What you will do: Use the entries below and reproduce exactly the lines from the one containing "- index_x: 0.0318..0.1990" down to the one containing "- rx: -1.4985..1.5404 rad", both of them included.

**** Supplied material

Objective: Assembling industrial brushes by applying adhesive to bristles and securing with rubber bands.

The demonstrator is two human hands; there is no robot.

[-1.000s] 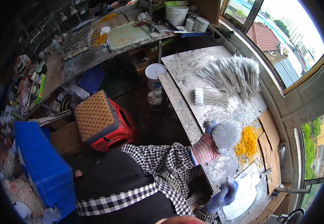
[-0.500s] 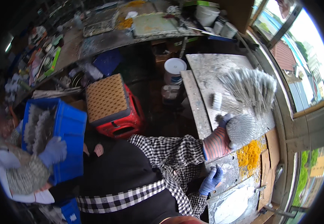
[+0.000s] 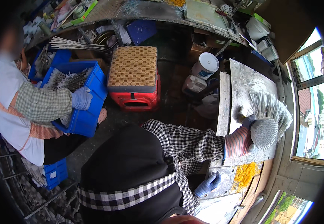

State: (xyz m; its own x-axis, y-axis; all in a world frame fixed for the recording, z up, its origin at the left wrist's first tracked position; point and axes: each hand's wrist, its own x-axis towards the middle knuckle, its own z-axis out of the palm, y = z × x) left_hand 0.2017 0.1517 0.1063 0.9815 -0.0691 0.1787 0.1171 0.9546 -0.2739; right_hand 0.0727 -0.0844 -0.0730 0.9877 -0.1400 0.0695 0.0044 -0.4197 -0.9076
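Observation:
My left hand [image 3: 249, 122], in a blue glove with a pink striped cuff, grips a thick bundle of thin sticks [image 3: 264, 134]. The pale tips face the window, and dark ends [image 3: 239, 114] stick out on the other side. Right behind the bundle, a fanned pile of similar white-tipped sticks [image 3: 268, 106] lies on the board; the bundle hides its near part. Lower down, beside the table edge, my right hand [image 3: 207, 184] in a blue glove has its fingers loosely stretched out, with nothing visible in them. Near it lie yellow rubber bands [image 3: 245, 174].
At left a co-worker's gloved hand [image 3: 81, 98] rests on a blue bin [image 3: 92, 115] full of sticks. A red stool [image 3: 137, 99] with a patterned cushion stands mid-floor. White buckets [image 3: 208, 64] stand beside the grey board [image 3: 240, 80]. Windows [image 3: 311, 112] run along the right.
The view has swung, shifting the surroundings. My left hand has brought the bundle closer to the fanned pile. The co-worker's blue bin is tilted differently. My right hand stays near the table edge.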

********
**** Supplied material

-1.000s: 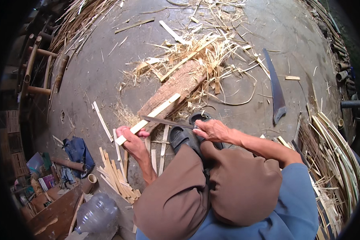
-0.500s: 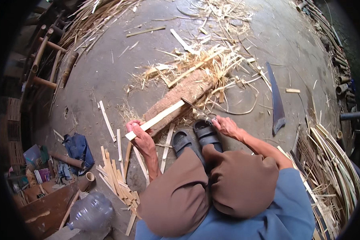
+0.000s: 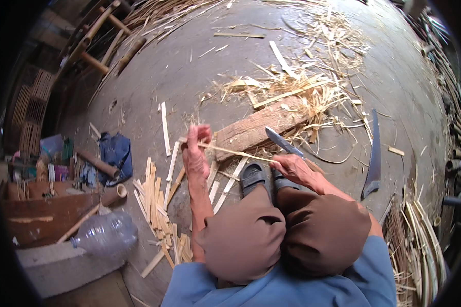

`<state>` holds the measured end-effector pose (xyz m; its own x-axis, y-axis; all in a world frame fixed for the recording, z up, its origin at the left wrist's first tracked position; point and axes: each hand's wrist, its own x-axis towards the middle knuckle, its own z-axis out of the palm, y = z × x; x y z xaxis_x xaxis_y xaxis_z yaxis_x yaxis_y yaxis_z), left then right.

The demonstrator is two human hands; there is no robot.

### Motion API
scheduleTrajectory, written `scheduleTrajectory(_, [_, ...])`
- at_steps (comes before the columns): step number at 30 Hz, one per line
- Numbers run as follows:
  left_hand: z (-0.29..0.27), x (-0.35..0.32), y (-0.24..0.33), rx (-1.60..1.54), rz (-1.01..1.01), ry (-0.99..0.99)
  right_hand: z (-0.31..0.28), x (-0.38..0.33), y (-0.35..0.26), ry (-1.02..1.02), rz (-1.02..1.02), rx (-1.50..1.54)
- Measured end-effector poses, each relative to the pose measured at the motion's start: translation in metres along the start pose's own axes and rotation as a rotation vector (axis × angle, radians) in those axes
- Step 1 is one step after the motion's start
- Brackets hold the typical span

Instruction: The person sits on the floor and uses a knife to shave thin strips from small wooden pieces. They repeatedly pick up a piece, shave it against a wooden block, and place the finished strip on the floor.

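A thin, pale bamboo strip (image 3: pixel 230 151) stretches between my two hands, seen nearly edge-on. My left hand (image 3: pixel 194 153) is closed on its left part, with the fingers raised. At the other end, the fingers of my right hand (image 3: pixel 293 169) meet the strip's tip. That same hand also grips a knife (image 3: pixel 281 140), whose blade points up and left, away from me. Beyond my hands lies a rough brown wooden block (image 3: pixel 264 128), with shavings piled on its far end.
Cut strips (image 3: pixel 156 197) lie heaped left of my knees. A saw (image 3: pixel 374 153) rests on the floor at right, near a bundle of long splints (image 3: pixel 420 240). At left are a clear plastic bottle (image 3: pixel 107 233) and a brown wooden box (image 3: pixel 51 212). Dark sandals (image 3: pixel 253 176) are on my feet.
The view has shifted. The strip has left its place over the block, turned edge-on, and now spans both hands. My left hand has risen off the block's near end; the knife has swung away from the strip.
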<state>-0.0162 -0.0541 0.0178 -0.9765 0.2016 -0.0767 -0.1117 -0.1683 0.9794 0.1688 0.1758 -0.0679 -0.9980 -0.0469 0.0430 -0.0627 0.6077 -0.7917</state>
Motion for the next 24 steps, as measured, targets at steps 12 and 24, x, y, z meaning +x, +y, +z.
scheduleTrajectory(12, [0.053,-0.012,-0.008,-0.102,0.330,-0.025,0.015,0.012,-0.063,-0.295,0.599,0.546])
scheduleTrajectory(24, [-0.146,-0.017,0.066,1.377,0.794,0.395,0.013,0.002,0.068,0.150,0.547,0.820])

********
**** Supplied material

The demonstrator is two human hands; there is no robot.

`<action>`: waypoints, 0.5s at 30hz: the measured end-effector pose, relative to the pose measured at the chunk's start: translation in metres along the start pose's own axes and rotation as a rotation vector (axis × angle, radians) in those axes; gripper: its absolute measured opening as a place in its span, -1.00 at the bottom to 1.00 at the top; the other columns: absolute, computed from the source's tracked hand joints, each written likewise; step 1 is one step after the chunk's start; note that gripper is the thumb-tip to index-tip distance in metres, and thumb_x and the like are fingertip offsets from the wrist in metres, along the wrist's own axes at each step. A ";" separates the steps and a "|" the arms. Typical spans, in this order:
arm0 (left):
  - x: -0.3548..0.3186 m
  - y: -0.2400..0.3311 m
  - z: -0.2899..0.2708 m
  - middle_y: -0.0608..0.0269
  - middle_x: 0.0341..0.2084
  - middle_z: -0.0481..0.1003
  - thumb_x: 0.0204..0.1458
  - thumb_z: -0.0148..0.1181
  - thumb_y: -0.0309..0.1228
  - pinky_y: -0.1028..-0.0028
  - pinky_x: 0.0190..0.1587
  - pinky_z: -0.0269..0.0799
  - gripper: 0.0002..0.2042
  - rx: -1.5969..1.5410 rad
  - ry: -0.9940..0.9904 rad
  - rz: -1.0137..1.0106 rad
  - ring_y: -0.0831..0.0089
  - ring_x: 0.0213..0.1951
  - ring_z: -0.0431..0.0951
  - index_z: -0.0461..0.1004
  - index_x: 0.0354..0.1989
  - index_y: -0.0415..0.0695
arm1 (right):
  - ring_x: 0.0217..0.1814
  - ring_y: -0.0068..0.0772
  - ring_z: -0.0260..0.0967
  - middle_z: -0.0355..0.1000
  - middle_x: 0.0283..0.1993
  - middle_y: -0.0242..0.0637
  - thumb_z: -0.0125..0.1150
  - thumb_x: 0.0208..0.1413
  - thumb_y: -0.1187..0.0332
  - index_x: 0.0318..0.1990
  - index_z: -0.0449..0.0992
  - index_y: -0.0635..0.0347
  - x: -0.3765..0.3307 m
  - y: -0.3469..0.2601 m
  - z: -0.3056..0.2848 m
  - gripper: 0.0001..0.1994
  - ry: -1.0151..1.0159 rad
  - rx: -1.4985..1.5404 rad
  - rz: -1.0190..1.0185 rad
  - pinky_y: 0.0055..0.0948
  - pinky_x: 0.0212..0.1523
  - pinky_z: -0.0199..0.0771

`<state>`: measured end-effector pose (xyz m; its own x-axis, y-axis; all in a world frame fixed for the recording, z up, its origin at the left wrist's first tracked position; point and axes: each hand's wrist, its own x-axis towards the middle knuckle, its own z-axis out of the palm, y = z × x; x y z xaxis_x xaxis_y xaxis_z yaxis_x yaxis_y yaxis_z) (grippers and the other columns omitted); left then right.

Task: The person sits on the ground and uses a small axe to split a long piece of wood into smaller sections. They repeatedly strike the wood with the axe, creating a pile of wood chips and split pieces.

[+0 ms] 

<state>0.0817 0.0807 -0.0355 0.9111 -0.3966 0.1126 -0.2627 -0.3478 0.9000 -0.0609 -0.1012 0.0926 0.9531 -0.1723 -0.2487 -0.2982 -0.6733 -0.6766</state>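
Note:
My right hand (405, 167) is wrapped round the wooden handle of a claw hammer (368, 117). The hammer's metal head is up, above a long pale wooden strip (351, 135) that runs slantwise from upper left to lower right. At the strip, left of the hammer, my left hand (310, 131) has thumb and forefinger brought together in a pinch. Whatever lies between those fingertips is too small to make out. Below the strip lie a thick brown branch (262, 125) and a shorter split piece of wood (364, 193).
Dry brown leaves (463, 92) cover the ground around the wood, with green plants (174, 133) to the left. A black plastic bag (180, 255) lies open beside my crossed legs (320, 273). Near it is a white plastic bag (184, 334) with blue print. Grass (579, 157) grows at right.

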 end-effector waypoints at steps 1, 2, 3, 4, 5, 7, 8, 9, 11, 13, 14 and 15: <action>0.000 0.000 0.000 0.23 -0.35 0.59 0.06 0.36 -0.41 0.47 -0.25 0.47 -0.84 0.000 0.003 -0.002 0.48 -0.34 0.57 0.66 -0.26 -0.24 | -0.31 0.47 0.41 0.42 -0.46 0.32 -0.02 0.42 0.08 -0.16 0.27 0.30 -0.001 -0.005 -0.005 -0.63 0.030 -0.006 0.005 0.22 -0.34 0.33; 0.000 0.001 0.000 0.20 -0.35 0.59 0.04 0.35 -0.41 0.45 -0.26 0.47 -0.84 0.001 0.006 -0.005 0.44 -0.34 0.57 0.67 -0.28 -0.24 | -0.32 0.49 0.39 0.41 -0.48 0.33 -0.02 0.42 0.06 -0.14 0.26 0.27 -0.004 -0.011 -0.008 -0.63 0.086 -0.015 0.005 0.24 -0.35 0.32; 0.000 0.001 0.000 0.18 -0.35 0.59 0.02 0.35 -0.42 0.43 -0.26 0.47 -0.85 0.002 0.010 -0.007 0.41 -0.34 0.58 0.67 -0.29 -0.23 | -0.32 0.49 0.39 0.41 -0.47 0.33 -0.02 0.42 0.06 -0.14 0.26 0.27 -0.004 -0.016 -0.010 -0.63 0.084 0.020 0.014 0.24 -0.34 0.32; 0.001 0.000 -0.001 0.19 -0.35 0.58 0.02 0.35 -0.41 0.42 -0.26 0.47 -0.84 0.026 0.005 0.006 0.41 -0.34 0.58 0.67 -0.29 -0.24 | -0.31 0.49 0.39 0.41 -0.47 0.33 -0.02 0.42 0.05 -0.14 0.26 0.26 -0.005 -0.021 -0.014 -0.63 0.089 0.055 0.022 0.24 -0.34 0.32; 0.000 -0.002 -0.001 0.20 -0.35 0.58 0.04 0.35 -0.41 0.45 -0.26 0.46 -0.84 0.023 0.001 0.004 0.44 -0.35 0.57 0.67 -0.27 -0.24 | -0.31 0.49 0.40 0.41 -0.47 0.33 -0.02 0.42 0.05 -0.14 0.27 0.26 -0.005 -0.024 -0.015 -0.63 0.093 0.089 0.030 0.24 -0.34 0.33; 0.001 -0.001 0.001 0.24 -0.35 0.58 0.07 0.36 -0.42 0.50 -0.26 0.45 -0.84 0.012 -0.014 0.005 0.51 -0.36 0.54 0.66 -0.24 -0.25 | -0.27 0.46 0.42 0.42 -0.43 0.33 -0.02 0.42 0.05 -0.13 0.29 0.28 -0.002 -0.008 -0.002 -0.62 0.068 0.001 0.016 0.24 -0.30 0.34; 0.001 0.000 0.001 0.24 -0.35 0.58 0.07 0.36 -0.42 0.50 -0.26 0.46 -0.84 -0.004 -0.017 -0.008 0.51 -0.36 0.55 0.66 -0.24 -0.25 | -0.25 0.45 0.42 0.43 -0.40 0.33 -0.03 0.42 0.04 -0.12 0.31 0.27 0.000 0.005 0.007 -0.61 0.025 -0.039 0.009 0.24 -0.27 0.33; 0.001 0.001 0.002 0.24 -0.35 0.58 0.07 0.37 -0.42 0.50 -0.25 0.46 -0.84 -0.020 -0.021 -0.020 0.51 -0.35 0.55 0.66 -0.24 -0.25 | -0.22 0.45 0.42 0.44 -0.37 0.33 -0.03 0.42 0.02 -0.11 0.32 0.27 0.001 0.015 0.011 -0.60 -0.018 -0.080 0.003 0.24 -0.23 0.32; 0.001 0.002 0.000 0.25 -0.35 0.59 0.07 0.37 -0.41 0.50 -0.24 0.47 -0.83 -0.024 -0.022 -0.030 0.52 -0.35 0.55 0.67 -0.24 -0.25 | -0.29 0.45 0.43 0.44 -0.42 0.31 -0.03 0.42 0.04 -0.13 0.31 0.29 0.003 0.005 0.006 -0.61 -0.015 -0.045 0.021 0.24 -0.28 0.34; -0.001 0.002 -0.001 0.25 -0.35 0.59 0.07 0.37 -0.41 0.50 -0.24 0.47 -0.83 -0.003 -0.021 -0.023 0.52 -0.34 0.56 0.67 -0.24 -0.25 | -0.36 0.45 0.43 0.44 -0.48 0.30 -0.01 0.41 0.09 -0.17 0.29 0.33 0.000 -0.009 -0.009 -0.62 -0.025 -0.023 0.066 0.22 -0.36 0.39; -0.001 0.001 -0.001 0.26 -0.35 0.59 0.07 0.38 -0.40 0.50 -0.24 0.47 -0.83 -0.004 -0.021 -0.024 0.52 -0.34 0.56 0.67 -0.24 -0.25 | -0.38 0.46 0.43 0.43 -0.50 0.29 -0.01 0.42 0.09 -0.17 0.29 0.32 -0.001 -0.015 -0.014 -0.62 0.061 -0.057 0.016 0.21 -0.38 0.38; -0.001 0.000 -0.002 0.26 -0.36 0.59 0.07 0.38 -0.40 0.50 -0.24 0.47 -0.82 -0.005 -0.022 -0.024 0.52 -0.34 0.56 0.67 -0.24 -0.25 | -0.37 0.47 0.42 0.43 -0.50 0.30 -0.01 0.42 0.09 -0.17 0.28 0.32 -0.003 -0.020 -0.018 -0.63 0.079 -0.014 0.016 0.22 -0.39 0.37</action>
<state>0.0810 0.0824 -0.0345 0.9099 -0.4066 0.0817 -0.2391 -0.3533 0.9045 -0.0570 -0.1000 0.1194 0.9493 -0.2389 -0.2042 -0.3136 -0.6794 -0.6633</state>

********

Task result:
  - index_x: 0.0318..0.1990
  - index_z: -0.0449..0.0992
  - index_y: -0.0635..0.0347
  - x: -0.3765..0.3307 m
  - y: -0.3469..0.2601 m
  - z: -0.3056..0.2848 m
  - gripper: 0.0001..0.1994
  - ry: -1.0151..1.0159 rad
  - rx: -1.4985..1.5404 rad

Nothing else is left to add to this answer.